**ASSIGNED TASK**
Repeat each line of the material word for word.
[Opening STORED DATA section]
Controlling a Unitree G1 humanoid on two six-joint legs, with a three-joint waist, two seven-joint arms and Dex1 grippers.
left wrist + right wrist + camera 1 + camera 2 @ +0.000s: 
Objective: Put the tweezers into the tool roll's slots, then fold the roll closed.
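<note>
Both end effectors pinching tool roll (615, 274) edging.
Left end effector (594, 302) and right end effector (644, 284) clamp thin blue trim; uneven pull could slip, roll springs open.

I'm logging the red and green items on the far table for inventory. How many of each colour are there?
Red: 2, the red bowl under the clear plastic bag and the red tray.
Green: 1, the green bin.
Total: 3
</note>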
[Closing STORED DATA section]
**RESPONSE TO THIS TASK**
Controlling a Unitree G1 humanoid on two six-joint legs, with a three-joint waist, two seven-joint arms and Dex1 grippers.
left wrist + right wrist + camera 1 + camera 2 @ +0.000s: 
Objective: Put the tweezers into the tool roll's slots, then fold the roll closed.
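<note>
Both end effectors pinching tool roll (615, 274) edging.
Left end effector (594, 302) and right end effector (644, 284) clamp thin blue trim; uneven pull could slip, roll springs open.

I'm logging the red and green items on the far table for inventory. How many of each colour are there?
Red: 2, the red bowl under the clear plastic bag and the red tray.
Green: 1, the green bin.
Total: 3
</note>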

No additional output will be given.